I graciously accepted Alaska's offer to stow my bag below and, in doing so, had the Alaska rep at the counter notice that I was in a middle seat and offer to move me to a window or aisle seat. By taking that particular little perk, I somehow managed to put an empty seat between myself and the next passenger over -- a fellow from Salem, Ore., who was studying aquaculture farming and visiting his brother in Astoria, Queens. His brother is in culinary school and the two plan on one day opening a hatchery-to-table restaurant on the Oregon Coast -- a bit of knowledge he seemed far more eager to share with a seat's worth of real estate between us.

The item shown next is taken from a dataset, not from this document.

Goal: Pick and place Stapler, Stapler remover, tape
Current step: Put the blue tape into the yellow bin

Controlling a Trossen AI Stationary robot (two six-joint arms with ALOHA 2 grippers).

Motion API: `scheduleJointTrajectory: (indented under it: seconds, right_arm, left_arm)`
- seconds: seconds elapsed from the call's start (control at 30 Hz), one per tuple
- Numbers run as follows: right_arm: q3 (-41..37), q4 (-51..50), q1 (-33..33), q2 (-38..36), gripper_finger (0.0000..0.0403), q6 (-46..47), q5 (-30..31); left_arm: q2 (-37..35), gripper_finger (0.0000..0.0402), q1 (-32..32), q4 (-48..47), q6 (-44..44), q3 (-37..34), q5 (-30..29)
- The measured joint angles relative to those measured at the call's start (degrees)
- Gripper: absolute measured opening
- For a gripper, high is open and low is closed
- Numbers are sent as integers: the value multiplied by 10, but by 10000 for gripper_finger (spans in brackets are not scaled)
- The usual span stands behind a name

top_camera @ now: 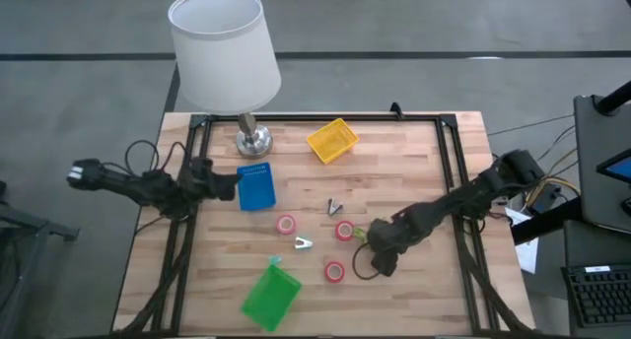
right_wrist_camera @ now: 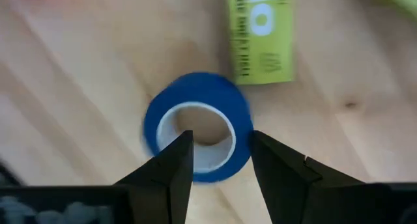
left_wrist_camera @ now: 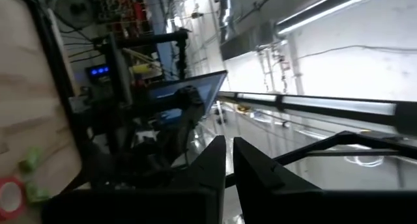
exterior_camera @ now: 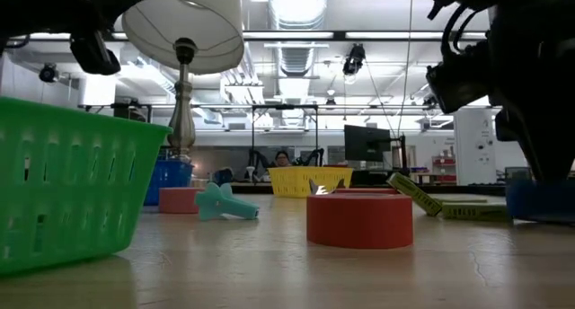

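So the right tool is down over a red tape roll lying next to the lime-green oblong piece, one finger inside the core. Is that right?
Not quite. The roll under the right tool is dark blue, not red, as the right wrist view shows. The rest holds: it lies beside the lime-green piece, and one finger reaches into the pale core while the other sits outside the ring.

Counted on the wooden counter (top_camera: 414, 171): tape rolls, baskets, small tools, a lamp.

Four ring-shaped tape rolls are counted: three pink-red ones (top_camera: 286, 224) (top_camera: 344, 231) (top_camera: 335, 271) and one dark blue roll with a pale core (right_wrist_camera: 197, 125). Three plastic baskets are seen: one yellow (top_camera: 331, 141), one blue (top_camera: 256, 186), one green (top_camera: 270, 295). Two small pale clawed tools (top_camera: 336, 206) (top_camera: 302, 243) are counted, one lime-green printed oblong piece (right_wrist_camera: 259, 34), and one table lamp with a white shade (top_camera: 224, 45). Two dark robot arms are present.
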Motion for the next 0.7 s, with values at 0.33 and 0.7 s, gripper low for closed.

With at least a dozen other seats empty in our compartment and about five people upgraded to emergency row seats to allow a family of five to sit together, it did wonders for the general mood of the folks in coach. That combination of reduced numbers, pleasant passengers and checked bags also made for an unusually efficient exiting process, with first-class practically sprinting out of the plane and coach avoiding the rugby scrum of self-importance that usually bottlenecks the entire process for everyone.
This is where the feel-good part of this story should end. This is when I should enter the world's busiest airport, get steamrolled by a wall of passengers dashing toward a connecting flight to Chicago's O'Hare and vow never to return to the godforsaken hellscape again. Maybe it's those subterranean expectations that helped take the edge off, but the hike down to the train from my gate to baggage claim, the dearth of people on said train at 5:30 p.m. or so and the lack of obstructions between me and my wife when I met her at Delta and Alaska's cavern of baggage carousels indicated that we'd hit the place at just the right time.Meanwhile, the lengthy route from the gate to the luggage drop gave my bag plenty of time to catch up and appear on the belt just as I arrived. Even when we made our way to the MARTA platform to catch our train to the hotel, we didn't get a whole lot of company for the ride and had our pick of seats.